▶ WORK REQUIRED: Scan the lines below and report each one containing "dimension" by copying it.

▶ WORKING DATA:
--------

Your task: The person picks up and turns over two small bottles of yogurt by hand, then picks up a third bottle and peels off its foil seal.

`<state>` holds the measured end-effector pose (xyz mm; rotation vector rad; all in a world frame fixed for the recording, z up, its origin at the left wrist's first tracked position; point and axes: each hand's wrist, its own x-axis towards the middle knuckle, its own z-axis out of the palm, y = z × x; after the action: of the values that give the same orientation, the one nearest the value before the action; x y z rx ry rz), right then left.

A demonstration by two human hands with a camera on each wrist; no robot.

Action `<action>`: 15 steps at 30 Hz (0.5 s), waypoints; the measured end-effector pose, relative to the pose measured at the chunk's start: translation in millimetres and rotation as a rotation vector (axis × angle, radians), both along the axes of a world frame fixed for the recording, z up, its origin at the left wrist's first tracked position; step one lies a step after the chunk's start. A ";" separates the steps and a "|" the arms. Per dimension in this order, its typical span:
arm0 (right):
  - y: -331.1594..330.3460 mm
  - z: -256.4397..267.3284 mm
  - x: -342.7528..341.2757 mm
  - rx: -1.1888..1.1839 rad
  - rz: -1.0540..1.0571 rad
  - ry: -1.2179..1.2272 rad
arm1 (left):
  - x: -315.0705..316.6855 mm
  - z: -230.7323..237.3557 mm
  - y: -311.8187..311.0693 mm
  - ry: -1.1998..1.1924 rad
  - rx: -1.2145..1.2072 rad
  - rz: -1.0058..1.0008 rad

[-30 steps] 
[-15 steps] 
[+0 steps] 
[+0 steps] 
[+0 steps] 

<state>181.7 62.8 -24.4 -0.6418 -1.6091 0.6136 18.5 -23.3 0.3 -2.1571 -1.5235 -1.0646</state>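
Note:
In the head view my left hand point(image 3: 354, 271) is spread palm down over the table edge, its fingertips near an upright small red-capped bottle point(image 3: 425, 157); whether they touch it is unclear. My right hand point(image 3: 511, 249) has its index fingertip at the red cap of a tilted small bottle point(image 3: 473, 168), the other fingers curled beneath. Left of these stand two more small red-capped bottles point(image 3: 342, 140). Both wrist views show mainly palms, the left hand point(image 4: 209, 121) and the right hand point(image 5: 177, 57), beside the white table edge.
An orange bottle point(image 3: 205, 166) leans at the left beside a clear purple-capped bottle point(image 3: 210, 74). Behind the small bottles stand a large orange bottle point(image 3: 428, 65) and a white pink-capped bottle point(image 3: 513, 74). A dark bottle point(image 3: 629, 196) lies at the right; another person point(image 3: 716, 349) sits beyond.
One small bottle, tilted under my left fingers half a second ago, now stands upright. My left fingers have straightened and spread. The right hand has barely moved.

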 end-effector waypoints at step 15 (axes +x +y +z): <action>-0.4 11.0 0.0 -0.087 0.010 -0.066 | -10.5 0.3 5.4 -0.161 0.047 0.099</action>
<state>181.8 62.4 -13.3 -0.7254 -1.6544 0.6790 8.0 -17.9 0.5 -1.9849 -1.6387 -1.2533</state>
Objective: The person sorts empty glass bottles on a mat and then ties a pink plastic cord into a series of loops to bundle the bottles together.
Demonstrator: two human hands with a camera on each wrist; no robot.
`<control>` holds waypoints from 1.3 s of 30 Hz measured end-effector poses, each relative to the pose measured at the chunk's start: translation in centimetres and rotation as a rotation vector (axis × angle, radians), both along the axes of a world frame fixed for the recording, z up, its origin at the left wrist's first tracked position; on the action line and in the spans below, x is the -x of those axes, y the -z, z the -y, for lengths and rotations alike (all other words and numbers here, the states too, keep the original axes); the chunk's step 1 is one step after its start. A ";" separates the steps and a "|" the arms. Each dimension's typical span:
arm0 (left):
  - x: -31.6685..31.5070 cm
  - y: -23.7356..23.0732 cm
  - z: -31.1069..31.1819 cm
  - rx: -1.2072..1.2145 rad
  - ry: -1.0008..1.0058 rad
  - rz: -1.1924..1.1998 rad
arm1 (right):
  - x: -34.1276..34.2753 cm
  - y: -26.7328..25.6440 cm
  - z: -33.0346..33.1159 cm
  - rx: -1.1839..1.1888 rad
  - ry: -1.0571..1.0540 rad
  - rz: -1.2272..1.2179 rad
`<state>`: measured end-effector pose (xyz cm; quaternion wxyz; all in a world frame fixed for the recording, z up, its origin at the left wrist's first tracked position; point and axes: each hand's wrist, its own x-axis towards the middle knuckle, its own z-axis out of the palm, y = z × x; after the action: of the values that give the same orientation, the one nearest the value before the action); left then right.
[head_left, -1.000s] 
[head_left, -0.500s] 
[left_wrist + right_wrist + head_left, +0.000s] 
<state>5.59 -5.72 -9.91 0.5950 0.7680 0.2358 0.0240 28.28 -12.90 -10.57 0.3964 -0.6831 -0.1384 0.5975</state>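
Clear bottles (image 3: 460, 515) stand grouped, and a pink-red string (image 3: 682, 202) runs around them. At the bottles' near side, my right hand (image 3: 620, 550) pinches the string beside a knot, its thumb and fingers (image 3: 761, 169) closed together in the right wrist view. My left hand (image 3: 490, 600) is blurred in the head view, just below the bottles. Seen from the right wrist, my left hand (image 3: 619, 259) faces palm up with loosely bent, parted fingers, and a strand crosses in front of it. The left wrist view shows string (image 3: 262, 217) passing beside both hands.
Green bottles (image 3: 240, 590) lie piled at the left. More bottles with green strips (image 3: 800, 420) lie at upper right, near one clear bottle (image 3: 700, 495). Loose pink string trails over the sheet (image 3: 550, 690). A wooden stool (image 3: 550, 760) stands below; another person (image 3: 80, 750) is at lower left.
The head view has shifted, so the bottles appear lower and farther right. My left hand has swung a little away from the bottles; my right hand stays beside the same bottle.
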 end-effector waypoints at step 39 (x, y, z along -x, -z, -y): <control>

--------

▶ ANSWER SECTION:
Action `<action>`: 15 steps at 30 Hz (0.5 s), waypoints; the measured end-effector pose, relative to the pose measured at the chunk's start: translation in millimetres and rotation as a rotation vector (axis × angle, radians), both along the axes of a world frame fixed for the recording, z up, its origin at the left wrist's first tracked position; step one lies a step after the chunk's start. A ";" separates the steps and a "|" the arms. Per dimension in this order, its typical span:
`<control>` holds waypoints from 1.3 s of 30 Hz measured end-effector poses, each relative to the pose measured at the chunk's start: translation in centimetres and rotation as a rotation vector (axis × angle, radians), both along the axes of a world frame fixed for the recording, z up, its origin at the left wrist's first tracked position; on the action line and in the spans below, x is the -x of those axes, y the -z, z the -y, for lengths and rotations alike (all other words and numbers here, the states too, keep the original axes); the chunk's step 1 is one step after its start. A ";" separates the steps and a "|" the arms. Each dimension's typical span:

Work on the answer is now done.